**** INFORMATION SUPPLIED

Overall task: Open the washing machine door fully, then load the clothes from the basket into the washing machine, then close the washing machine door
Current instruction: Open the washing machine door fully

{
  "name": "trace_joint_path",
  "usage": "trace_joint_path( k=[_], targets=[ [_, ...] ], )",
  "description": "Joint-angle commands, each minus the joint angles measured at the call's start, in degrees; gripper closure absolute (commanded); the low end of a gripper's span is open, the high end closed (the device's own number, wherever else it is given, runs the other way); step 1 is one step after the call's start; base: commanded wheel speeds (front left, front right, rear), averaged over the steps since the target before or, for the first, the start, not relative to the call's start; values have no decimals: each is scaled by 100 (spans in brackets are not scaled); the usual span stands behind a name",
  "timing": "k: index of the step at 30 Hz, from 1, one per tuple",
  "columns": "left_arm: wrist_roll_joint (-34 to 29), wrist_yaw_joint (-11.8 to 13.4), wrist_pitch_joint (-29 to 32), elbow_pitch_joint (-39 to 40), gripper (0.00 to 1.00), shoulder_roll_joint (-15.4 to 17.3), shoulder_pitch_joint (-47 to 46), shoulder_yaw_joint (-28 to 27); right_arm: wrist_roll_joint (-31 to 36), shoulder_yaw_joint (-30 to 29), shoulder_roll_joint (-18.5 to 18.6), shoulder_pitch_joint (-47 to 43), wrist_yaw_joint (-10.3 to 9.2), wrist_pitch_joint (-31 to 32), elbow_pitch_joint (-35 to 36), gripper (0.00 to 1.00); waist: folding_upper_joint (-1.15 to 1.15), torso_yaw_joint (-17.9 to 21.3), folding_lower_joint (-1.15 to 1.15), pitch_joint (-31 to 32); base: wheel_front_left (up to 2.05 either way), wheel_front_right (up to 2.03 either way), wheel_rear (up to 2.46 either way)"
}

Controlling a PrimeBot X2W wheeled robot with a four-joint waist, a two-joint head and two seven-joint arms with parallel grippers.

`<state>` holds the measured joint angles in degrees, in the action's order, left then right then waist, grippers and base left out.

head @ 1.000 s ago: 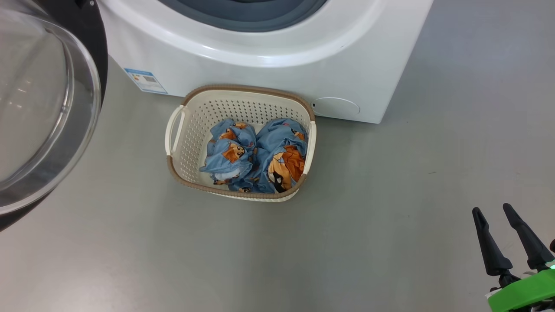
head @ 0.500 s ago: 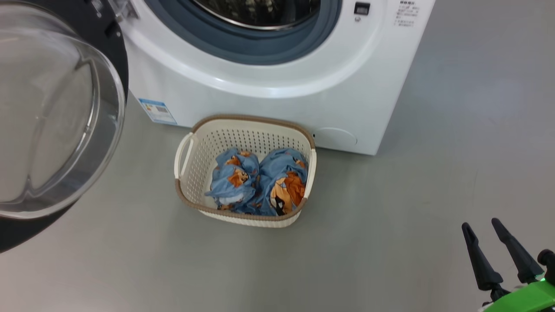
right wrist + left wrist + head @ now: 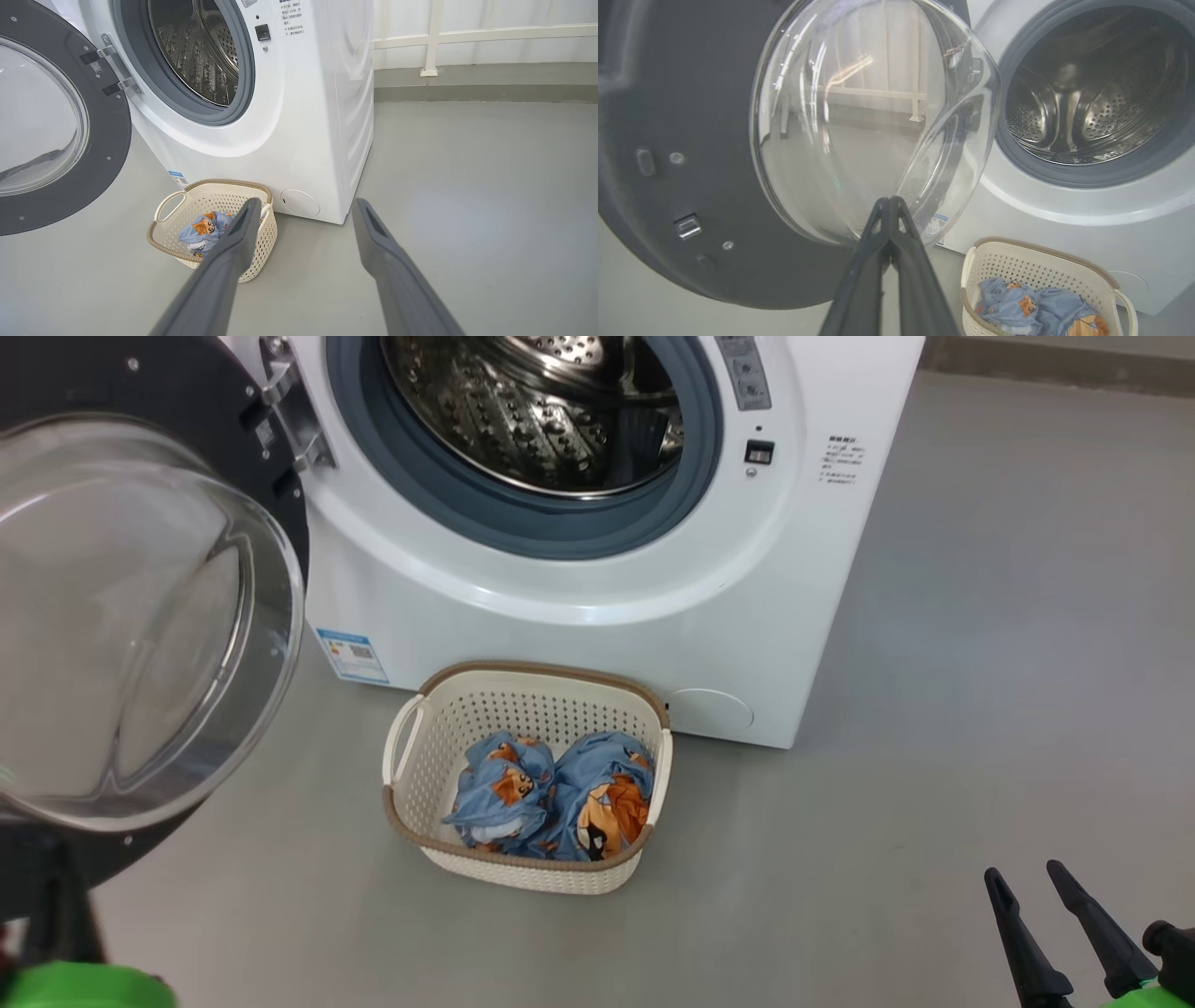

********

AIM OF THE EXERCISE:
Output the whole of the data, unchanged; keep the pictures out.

FINAL ANSWER:
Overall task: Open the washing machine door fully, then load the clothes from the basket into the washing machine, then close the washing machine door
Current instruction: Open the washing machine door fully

{
  "name": "trace_joint_path",
  "usage": "trace_joint_path( k=[_], targets=[ [_, ...] ], )",
  "description": "Joint-angle commands, each minus the joint angles measured at the call's start, in degrees; gripper closure absolute (commanded); the low end of a gripper's span is open, the high end closed (the device's own number, wherever else it is given, runs the other way); step 1 is one step after the call's start; base: commanded wheel speeds (front left, front right, rear), averaged over the steps since the target before or, for the first, the start, not relative to the call's start; values have no decimals: each is scaled by 100 (spans in brackets are not scaled); the usual span stands behind a name",
  "timing": "k: index of the step at 30 Hz, from 1, one per tuple",
  "columns": "left_arm: wrist_roll_joint (-34 to 29), wrist_yaw_joint (-11.8 to 13.4), wrist_pitch_joint (-29 to 32), elbow_pitch_joint (-39 to 40), gripper (0.00 to 1.00), shoulder_roll_joint (-15.4 to 17.3), shoulder_pitch_joint (-47 to 46), shoulder_yaw_joint (-28 to 27); right_arm: wrist_roll_joint (-31 to 36), shoulder_yaw_joint (-30 to 29), shoulder_roll_joint (-18.5 to 18.6), shoulder_pitch_joint (-47 to 43), wrist_yaw_joint (-10.3 to 9.2), wrist_pitch_joint (-31 to 32), elbow_pitch_joint (-35 to 36), gripper (0.00 to 1.00); waist: folding_upper_joint (-1.15 to 1.15), torso_yaw_joint (-17.9 to 21.3), folding_lower_joint (-1.15 to 1.15), pitch_joint (-31 to 32); base: wheel_front_left (up to 2.05 either way), wheel_front_right (up to 2.03 either way), wheel_rear (up to 2.46 either way)"
}

Controlling a PrimeBot X2W wheeled robot with a four-joint waist, a two-joint head and two seven-joint arms with parallel grippers.

`<state>` holds the measured joint angles in degrees, in the action's order, left then right then waist, grippers and base left out.

head @ 1.000 s ago: 
head @ 0.500 s ago: 
right wrist + left wrist + head @ now: 

The work on this exercise is now complete.